Evelyn sentit la gorge se serrer, comme si une boule de larmes retenues s’y était logée. Elle se traîna lentement jusqu’à la cuisine, les articulations endolories. Elle trouva une bassine en plastique sous l’évier, la remplit d’eau tiède et la rapporta dans le salon de ses mains frémissantes et frêles.
Bianca tendit ses pieds nus sans même lever les yeux, faisant défiler machinalement son téléphone comme si Evelyn n’était rien de plus qu’un meuble ancien.
« Lave-toi », ordonna Bianca.
Evelyn s’accroupit lentement, péniblement, sur le tapis. La chaleur de l’eau lui brûlait les doigts arthritiques. Ses joues brûlaient d’une humiliation profonde et suffocante qu’elle ne pouvait exprimer à voix haute. Elle se frotta d’abord doucement, essayant de préserver un semblant de dignité. Puis, elle se frotta plus fort lorsque Bianca claqua la langue d’agacement.
« Franchement, » marmonna Bianca sans quitter son écran des yeux. « Tu te comportes comme si tu me rendais un immense service. Essaie de faire un petit effort. »
Evelyn déglutit péniblement, retenant ses larmes. Elle continua à faire la vaisselle. Elle s’efforça d’imaginer le visage de Mason. Elle l’imagina souriant lors de son prochain mariage. Elle l’imagina rester près d’elle, lui amenant ses futurs petits-enfants en visite, tant qu’elle ne causerait pas d’ennuis.
Tout à coup, on a sonné à la porte. Ce son aigu et perçant a retenti dans la maison silencieuse.
Bianca ne bougea pas d’un pouce. « Va le chercher. »
Evelyn se leva lentement, ses genoux craquant et protestant dans la pièce silencieuse. Elle s’essuya les mains moites sur son tablier et ouvrit la lourde porte d’entrée.
Un homme âgé, grand et distingué, se tenait sous le porche. Il portait un manteau en cachemire parfaitement ajusté, ses cheveux argentés étaient soigneusement peignés, et son regard était bienveillant mais incroyablement perspicace.
« Madame Hart », dit-il d’une voix de baryton chaleureuse. « Ça fait bien trop longtemps. Puis-je entrer ? »
Le cœur d’Evelyn fit un bond dans sa poitrine. « Monsieur Kingsley… ? »
Depuis le salon, la voix de Bianca résonna, tranchante et impatiente. « Qui est-ce, Evelyn ? Et ne mets pas d’eau sale sur mon tapis ! »
Evelyn se figea.
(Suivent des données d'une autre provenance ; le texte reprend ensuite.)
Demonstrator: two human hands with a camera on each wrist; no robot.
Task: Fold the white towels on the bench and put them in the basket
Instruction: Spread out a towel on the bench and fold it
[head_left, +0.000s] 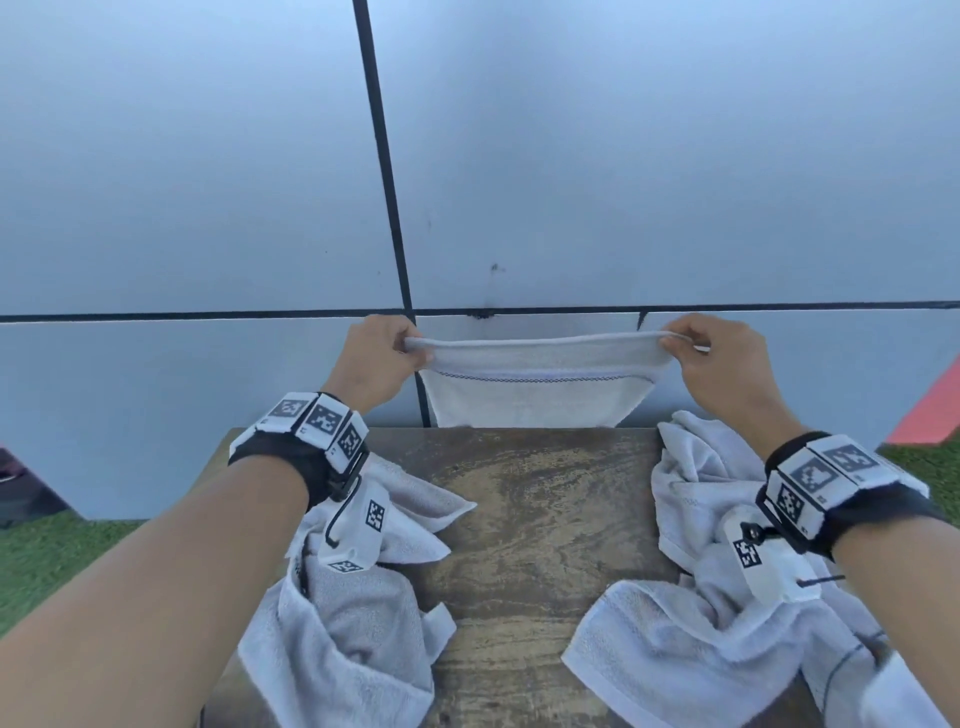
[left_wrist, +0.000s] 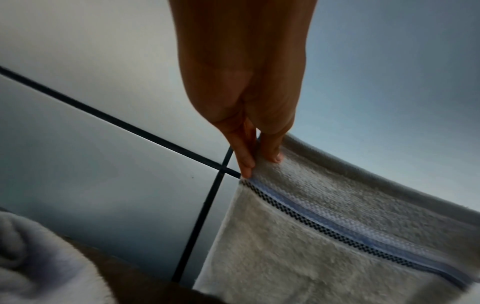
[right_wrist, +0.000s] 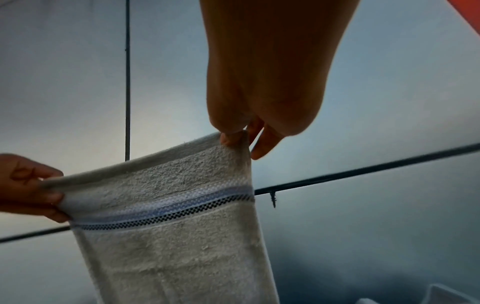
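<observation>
Held towel: a white terry towel (head_left: 540, 384) hangs past the far edge of the bench, stretched flat between both hands in front of the wall; its lower part drops out of sight behind that edge.
Left hand: the left hand (head_left: 375, 358) pinches the towel's upper left corner, thumb on the near face and fingers (left_wrist: 245, 162) behind, clamped on the hem.
Right hand: the right hand (head_left: 724, 364) pinches the upper right corner the same way, thumb and fingers closed on the cloth.
Towel look: looped pile, a rolled hem along the top, and below it a flat woven band with a pale blue stripe and a dark checked line running straight across.
Bench: the bench (head_left: 540, 519) has a dark, worn wooden top with streaked grain and a straight far edge close to the wall.
Open room: a bare strip of wood runs down the middle of the bench from far edge to near edge, between two heaps.
Left heap: a crumpled white towel (head_left: 353, 613) lies along the left edge and spills toward the near left corner.
Right heap: more crumpled white towels (head_left: 691, 634) cover the right edge, reaching the near right corner.
Wall: smooth grey panels (head_left: 623, 156) with thin black joints.
Ground: green turf (head_left: 47, 566) on either side of the bench.
</observation>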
Elle prit soudain, avec une douleur lancinante, conscience de l’humidité qui imprégnait ses manches, des rougeurs sur ses genoux et de la bassine en plastique posée au milieu du sol derrière elle.
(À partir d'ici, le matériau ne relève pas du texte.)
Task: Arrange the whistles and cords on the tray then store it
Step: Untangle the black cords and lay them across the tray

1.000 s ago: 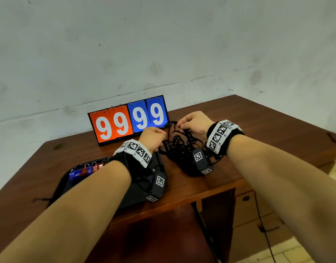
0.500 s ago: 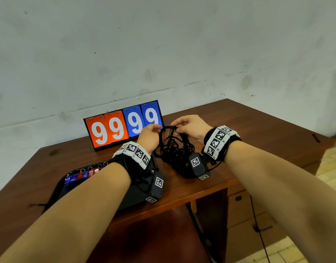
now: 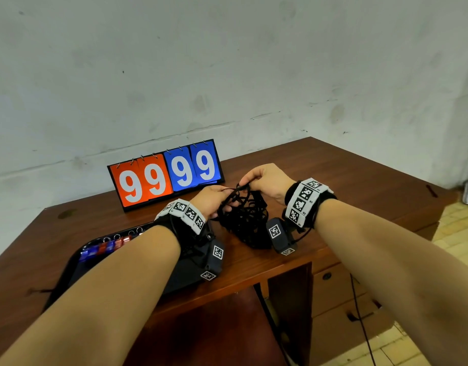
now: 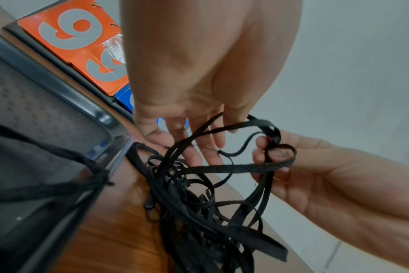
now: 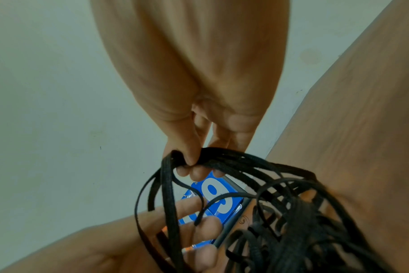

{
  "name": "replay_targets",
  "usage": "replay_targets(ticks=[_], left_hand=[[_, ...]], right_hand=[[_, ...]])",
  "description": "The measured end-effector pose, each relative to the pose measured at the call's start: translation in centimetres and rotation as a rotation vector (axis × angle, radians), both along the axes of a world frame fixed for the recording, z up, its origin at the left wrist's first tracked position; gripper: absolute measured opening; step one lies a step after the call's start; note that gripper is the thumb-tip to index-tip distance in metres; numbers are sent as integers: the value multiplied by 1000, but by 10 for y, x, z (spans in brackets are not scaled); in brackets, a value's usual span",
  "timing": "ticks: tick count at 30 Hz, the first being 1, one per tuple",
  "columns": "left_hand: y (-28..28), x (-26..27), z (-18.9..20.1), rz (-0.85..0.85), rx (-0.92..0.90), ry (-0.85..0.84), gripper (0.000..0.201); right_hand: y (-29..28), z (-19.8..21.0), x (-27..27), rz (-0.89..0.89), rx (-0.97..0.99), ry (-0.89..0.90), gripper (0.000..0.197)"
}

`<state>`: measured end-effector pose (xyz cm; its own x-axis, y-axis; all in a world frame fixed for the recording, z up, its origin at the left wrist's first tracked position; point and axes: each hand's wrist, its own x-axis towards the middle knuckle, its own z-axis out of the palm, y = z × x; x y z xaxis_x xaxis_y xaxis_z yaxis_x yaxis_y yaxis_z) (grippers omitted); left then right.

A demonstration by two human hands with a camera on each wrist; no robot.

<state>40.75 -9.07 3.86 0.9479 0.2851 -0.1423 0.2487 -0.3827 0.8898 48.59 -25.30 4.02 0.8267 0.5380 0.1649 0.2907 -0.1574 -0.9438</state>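
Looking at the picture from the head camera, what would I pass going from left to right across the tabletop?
Black tray with the row of whistles → left hand → tangle of black cords → right hand. The scoreboard stands behind, overlapping several of these, so I leave it out.

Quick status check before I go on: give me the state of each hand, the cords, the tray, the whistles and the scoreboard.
Right hand: pinches a loop of the cords, raised off the table.
Left hand: fingers spread, threaded among the cord strands.
Cords: tangled black bundle, partly lifted, the rest on the table, off the tray.
Tray: on the table, left of the cords.
Whistles: lined up on the tray.
Scoreboard: upright, reading 99 and 99.
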Motion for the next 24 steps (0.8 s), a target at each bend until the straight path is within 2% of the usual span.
replay_targets(ticks=[11, 15, 17, 19, 21, 24], left_hand=[[-6, 6, 0, 14, 5, -57, 10], [-11, 1, 10, 9, 42, -16, 25], [-15, -2, 17, 68, 55, 32, 22], [-15, -2, 21, 133, -34, 60, 20], [-10, 0, 18, 133, -69, -38, 25], [-8, -2, 17, 144, 15, -206, 14]], right_hand=[[-9, -3, 0, -42, -137, -112, 33], [-9, -5, 0, -48, -207, -157, 35], [-8, -6, 0, -60, -260, -188, 35], [-9, -9, 3, -82, -362, -238, 37], [-11, -12, 4, -82, -493, -284, 41], [-14, -11, 1, -63, -541, -272, 39]])
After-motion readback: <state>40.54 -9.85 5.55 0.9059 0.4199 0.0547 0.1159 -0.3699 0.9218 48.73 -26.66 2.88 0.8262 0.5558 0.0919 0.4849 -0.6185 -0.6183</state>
Le regard de M. Kingsley quitta le visage bouleversé d’Evelyn, passa par-dessus son épaule et se porta directement vers le salon.
Son air bienveillant s’est effacé.
« Mais, dit Charles Kingsley d’une voix très douce en passant devant Evelyn pour entrer dans la maison, que se passe-t-il ici ? »
Chapitre 2 : Le verdict du mentor
Charles Kingsley faisait partie intégrante de la vie d’Evelyn bien avant que Bianca Lowell n’apprenne à épeler l’adresse de la famille Hart. Il était le mentor en qui Mason avait le plus confiance depuis son tout premier stage universitaire : un investisseur de la première heure, un guide, et l’un de ces rares hommes qui jugent le caractère d’une personne bien avant de s’intéresser à ses marges bénéficiaires.
Evelyn avait toujours eu une grande estime pour Charles, car il était l’une des rares personnes à lui parler comme si elle comptait vraiment pour lui. Il la regardait toujours droit dans les yeux, s’intéressait spécifiquement à sa roseraie même lorsqu’elle avait depuis longtemps fini de fleurir, et la remerciait pour une tasse de café comme si la gratitude était une habitude quotidienne qu’il refusait de perdre.